McLaren ist in der Formel 1 aktuell das Team der Stunde. Die in den vergangenen Jahren so arg gebeutelte Truppe aus Woking lässt sich gut und gerne als der bisherige Aufsteiger der F1-Saison 2019 bezeichnen. Das führte das Qualifying zum Frankreich GP eindrücklich vor Augen. Platz fünf für Lando Norris, P6 für Carlos Sainz. Einen Ferrari und einen Red Bull geschlagen.

Doch zum ganz großen und nachhaltigen Schritt zurück in den erlesenen Kreis der Top-Teams fehlt McLaren noch immer ein gutes Eck. Genauer gesagt 1,5 Sekunden, wie Teamchef Andreas Seidl in Le Castellet den Unterschied in Zahlen fasst.

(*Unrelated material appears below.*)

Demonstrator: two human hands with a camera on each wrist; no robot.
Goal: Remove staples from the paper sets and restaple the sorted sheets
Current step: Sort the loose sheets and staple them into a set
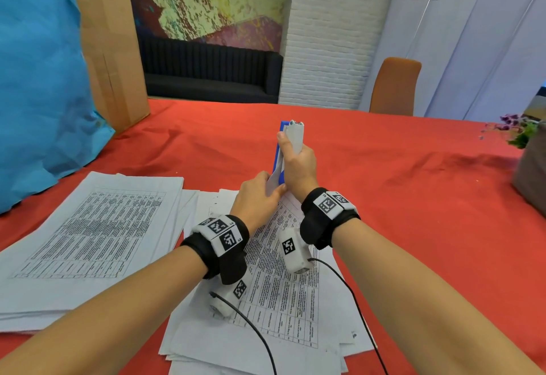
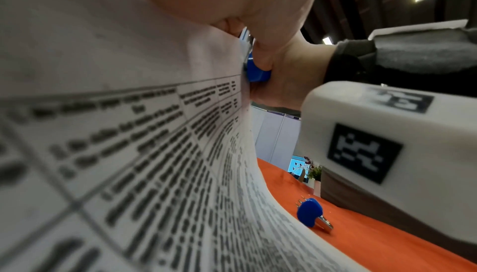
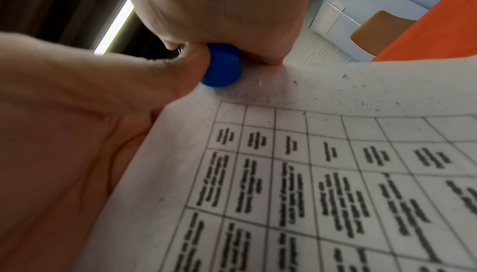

Und dabei gehe es vor allem um Aerodynamik, weniger Mechanik. "Daran arbeiten wir gerade Tag und Nacht in der Fabrik. Das ist das Hauptgebebiet, an dem wir auch im Windtunnel feilen", sagt Seidl.

Der Kanal steht jedoch nicht in der Fabrik in Woking, sondern in Köln. Bereits seit Jahren nutzt McLaren die alte Toyota-Anlage am Rhein, einst bekannt als absolute Spitzenanlage. "Es ist auch ein toller Tunnel und eine tolle Partnerschaft", sagt Seidl. Doch inzwischen sind eben viele Jahre den Rhein heruntergeflossen und viele britische Regentropfen in den See am weit entfernten McLaren Technology Center gefallen.

Aktuell nutzt McLaren noch den Toyota-Windkanal in Köln, Foto: Toyota
Aktuell nutzt McLaren noch den Toyota-Windkanal in Köln, Foto: Toyota

Wie Seidl nun verrät, sieht die McLaren-Zukunft ganz anders aus. "Wenn man nach vorne schaut, auch auf die neuen Regeln 2021, dann wird die Aerodynamik nur noch mehr der entscheidende Unterschied für die Performance. Der Windtunnel wird also sehr wichtig werden. Deshalb ist es wichtig, diesen Windtunnel auch zuhause unter eigener Kontrolle zu haben", schildert Seidl. "Gerade mit den ganzen Beschränkungen die kommen werden, musst du es maximal effizient nutzen."

Heißt Im Klartext: McLaren will jetzt seinen eigenen Windtunnel bauen. In Woking. Und zwar einen komplett neuen, keine alten Anlagen sanieren. "Zak [Brown] und unsere Shareholder haben mir als eine der größten Aufgaben aufgetragen, dass wir unsere Schwächen in der Infrastrukur angehen", berichtet Seidl. "Und eine davon ist, dass wir eben keinen eigenen Windtunnel in Woking haben. Ich bin sehr happy, dass jüngst die Entscheidung getroffen wurde, dass wir in Woking nun einen neuen Tunnel bekommen werden."

Zwei Jahre soll der Bau in etwa dauern, bis dahin wird noch bei Toyota in Köln weiterentwickelt. Doch bereits jetzt gebe es einen Effekt. "Es ist eine tolle Nachricht für alle im Team. Denn es zeigt, wie ernst es Zak und den Shareholdern ist. Das gibt dem Team und der Moral einen großen Boost und passt gut zu dem insgesamt positiven Trend, den es bei uns gerade gibt."

Doch wie rechtfertigt sich der Bau eines eigenen Tunnels, wenn es dann doch sowieso die auch genannten Restriktionen geben wird? Reicht da der Effizienz-Faktor allein? Vielleicht. Sicher ist jedenfalls, dass McLaren mit dem Windtunnel auch andere Projekte abseits der Formel 1 stemmen will. "Wir können die Anlage mit Automotive teilen, anderen künftigen Motorsportprojekten McLarens, an denen Zak arbeitet, und wir können es auch an Kunden vermieten. Das haben wir bei dem Invest schon alles im Kopf", versichert Seidl.